Document AI
Extract data from unstructured PDFs
Document AI enables you to extract structured data from unstructured data sources such as PDFs. With this feature, you can extract data such as names, dates, locations, and other relevant information from large volumes of unstructured data with ease.
Example use-cases
Small business
You have a stack of invoices. You need to extract information like customer names, addresses and payment details.
Market research
You have a stack of reports. You need to extract information like customer demographics, purchasing behaviour, and market trends.
Document AI lets you specify the data you need, then automatically extracts it from your documents with high accuracy.

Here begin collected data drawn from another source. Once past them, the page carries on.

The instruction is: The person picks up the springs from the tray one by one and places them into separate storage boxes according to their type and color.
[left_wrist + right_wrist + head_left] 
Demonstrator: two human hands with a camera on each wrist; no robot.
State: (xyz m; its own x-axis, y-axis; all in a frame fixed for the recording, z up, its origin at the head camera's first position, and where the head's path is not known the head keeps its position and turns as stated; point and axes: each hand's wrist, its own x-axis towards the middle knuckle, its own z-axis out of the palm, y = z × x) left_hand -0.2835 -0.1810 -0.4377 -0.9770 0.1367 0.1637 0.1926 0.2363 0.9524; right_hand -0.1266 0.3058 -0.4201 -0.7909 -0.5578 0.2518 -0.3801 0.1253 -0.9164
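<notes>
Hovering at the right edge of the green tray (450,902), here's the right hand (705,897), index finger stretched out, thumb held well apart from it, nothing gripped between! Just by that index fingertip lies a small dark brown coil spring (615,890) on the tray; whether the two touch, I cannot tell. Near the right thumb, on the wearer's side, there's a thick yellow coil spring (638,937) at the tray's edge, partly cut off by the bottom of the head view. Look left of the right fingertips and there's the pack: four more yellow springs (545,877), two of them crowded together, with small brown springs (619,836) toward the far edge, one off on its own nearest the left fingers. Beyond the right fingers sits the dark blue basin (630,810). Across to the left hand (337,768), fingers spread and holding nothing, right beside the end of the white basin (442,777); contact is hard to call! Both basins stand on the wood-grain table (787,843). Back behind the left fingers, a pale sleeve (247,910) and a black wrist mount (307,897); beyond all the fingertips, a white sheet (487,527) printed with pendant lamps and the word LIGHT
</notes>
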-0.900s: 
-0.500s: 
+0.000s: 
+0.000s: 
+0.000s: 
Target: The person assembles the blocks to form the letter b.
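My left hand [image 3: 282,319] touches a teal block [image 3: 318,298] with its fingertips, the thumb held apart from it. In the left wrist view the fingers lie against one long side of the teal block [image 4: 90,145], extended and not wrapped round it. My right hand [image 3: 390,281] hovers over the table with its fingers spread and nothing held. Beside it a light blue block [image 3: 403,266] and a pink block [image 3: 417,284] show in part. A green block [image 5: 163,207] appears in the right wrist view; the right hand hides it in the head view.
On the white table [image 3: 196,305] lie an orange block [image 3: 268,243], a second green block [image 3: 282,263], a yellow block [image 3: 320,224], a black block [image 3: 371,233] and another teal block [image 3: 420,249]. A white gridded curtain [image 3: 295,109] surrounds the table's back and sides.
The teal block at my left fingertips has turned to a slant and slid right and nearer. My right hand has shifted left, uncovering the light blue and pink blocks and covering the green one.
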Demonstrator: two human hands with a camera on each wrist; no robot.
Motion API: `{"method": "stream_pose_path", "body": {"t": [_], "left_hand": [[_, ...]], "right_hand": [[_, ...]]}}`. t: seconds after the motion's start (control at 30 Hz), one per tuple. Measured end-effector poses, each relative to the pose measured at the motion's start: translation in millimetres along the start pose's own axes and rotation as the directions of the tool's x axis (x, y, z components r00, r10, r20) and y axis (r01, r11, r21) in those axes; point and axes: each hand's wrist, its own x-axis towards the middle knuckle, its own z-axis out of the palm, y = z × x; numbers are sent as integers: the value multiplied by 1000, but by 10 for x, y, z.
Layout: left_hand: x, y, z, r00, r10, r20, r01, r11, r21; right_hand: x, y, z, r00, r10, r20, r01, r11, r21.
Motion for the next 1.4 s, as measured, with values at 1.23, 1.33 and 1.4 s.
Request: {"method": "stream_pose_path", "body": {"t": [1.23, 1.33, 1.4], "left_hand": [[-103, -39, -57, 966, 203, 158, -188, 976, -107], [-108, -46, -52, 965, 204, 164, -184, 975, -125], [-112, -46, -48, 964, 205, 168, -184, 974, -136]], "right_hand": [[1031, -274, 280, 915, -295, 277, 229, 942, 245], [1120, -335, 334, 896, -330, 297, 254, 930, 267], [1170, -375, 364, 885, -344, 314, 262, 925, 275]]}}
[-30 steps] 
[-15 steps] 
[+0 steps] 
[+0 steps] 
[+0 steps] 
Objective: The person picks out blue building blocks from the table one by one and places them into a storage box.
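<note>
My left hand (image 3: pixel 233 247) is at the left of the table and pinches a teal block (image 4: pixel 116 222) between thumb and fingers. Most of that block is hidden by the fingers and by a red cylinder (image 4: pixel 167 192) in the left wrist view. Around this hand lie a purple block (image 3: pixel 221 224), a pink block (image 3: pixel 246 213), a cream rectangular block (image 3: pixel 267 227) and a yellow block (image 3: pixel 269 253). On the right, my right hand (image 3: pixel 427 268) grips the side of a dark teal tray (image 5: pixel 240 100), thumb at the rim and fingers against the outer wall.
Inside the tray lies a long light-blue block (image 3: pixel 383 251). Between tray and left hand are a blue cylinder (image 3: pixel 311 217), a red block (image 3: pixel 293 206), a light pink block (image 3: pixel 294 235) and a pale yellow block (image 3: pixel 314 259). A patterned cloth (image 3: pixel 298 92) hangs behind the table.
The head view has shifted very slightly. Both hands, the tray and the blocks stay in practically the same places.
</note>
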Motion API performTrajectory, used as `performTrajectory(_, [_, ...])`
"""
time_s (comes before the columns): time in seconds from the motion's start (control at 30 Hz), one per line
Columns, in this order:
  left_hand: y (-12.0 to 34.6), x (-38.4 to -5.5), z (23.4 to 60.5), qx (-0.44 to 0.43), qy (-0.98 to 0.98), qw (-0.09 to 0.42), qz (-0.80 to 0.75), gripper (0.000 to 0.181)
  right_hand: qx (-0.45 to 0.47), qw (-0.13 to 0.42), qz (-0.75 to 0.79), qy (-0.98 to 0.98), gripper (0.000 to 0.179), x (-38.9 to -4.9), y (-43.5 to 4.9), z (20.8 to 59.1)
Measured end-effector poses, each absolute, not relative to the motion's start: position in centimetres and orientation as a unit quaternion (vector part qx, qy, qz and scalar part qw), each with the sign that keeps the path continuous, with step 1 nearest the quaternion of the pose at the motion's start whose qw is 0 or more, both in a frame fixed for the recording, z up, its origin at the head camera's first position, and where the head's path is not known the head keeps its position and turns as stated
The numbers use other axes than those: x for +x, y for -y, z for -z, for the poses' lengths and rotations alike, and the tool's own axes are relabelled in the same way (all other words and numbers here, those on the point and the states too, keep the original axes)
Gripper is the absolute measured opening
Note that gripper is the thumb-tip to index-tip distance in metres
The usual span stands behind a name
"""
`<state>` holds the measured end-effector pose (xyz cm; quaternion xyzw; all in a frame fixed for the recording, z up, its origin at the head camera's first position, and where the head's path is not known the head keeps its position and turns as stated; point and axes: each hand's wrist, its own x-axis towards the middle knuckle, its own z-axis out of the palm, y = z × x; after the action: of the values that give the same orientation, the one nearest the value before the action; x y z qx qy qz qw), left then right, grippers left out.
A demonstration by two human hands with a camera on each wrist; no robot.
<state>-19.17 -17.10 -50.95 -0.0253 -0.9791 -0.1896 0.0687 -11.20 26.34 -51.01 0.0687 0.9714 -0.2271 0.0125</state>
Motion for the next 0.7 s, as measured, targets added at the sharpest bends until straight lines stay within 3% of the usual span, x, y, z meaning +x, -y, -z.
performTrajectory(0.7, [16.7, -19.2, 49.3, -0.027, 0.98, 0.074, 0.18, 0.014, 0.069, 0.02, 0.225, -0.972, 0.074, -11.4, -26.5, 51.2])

This saves you a vast amount of time and effort.
How to use: Dashboard
Document AI can be used via the dashboard.
Documentation coming soon
How to use: API
For advanced use-cases (i.e. bulk analysis), an API is available.
This guide will walk you through using the Relevance AI API to conduct bulk analysis of PDFs using Document AI. By following these steps, you'll be able to extract data from multiple PDFs and receive the results in a structured format.
Prerequisites
- Access to cloud.relevanceai.com/sdk/api to obtain an API key.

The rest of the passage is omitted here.